In this Paper, we have presented the protocol for the CAMEMBERT project, which seeks to compare GCMs used by the exoplanetary science community, with models of mini-Neptunes being the primary focus. Two benchmarks were chosen—the warm GJ 1214b and the relatively cooler K2-18b—based on the volume of prior modeling work and observational potential, and a series of simulations of increasing complexity are described to calibrate and compare the participating GCMs, with all of the requisite parameters provided here and in the CUISINES repository. Membership in CAMEMBERT remains open, and other groups interested in participating are invited to contact the authors. Collaboration meetings will be held in 2022 and beyond, and the aim is to present the results of the intercomparison in one or more follow-up papers. It is hoped that the results from this intercomparison will provide a strong foundation for follow-up studies exploring elements not included in this initial protocol such as chemistry, clouds, and convergence timescales with any model differences due to these elements being more easily isolated and interpreted. As CUISINES brings together researchers employing a diverse range of tools and approaches, we anticipate that it will act to create new collaborations and stimulate progress in understanding exoplanets. For CAMEMBERT specifically, connections with Modeling Atmospheric Lines By the Exoplanet Community (MALBEC), an intercomparison of radiative transfer codes, and Photochemical model Intercomparison for Exoplanet science (PIE), an intercomparison of 1D photochemistry codes, will begin in 2022 with the goal of comparing results and better informing our own models with the insights from the other projects.

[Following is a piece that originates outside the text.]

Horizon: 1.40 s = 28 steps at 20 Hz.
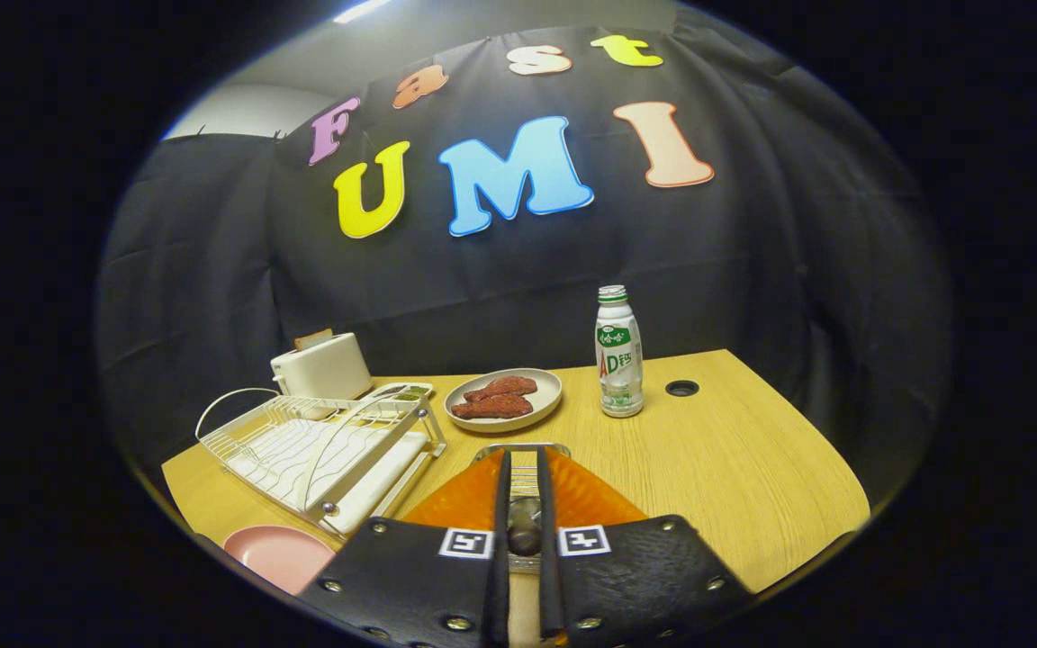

CAMEMBERT belongs to the CUISINES metaframework, a Nexus for Exoplanet System Science (NExSS) science working group. The testing of the protocol was done using Met Office Software. The contributions of D.A.C., N.J.M., D.S., and M.Z. made use of the ISCA High Performance Computing Service at the University of Exeter and the DiRAC Data Intensive service at Leicester, operated by the University of Leicester IT Services, which forms part of the STFC DiRAC HPC Facility (www.dirac.ac.uk). The equipment for DIRAC was funded by BEIS capital funding via STFC capital grants ST/K000373/1 and ST/R002363/1 and STFC DiRAC Operations grant ST/R001014/1. DiRAC is part of the National e-Infrastructure. The work of D.A.C., N.J.M., D.S., and M.Z. was also partly funded by the Leverhulme Trust through a research project grant (RPG-2020-82), a Science and Technology Facilities Council Consolidated Grant (ST/R000395/1), and a a UKRI Future Leaders Fellowship (grant No. MR/T040866/1). T.J.F. acknowledges support from the GSFC Sellers Exoplanet Environments Collaboration (SEEC), which is funded in part by the NASA Planetary Science Divisions Internal Scientist Funding Model. E.K.H.L and P.A.N. are supported by the SNSF Ambizione Fellowship grant (#193448). H.I. is supported by funding from the European Research Council (ERC) under the European Union's Horizon 2020 research and innovation program (grant agreement No. 740963). The work of B.C. was granted access to the HPC resources of MesoPSL financed by the Region Ile de France and the project Equip@Meso (reference ANR-10-EQPX-29-01) of the program Investissements d'Avenir supervised by the Agence Nationale pour la Recherche. The authors also thank Aymeric Spiga for proposing the CAMEMBERT acronym.

Footnotes

  • 22  
  • 23  

    This method results in slightly different values of κsw and κlw for GJ 1214b compared to those used previously in Menou (2012); however, for consistency in the methodology with what is done for K2-18b, we choose to compute our own values instead of using the values in Menou (2012).